**Activity:** Please take the lines from the one holding "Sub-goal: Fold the" through the one holding "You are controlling" in the data below and copy them exactly.

□ □ □ □ □ □ □

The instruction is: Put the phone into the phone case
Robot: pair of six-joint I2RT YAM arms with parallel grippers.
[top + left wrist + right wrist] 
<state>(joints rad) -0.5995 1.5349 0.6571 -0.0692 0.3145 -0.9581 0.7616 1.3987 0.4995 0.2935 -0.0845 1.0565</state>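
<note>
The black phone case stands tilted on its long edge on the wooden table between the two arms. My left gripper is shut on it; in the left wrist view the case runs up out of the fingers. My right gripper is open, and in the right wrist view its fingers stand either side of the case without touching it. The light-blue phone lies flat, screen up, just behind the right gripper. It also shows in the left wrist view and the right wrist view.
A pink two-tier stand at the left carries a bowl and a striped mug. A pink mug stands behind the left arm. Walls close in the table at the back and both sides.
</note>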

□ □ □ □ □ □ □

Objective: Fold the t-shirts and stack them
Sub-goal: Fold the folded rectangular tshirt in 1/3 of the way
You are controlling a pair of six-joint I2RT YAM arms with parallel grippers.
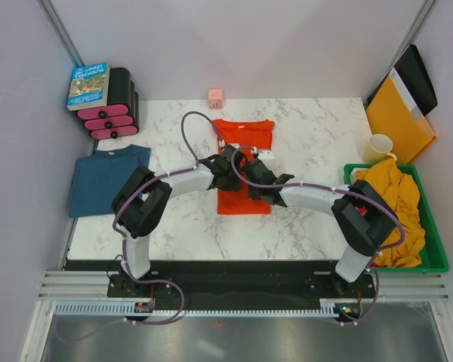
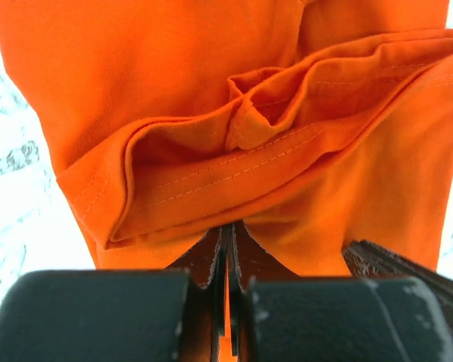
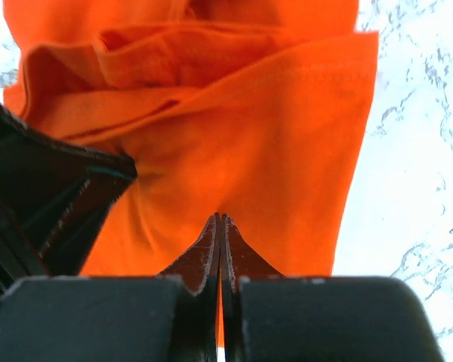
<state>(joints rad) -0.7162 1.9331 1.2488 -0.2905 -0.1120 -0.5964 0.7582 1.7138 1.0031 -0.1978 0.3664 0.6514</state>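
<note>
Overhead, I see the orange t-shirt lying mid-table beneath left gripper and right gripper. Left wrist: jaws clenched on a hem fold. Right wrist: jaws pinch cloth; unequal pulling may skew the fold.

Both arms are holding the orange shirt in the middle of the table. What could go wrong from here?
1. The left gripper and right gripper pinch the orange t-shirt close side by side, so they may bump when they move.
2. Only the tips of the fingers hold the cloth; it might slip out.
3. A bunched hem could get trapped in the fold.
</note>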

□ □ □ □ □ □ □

**Exercise solution:**
Sub-goal: Fold the folded rectangular tshirt in 1/3 of the way
You are controlling a pair of six-joint I2RT YAM arms with parallel grippers.

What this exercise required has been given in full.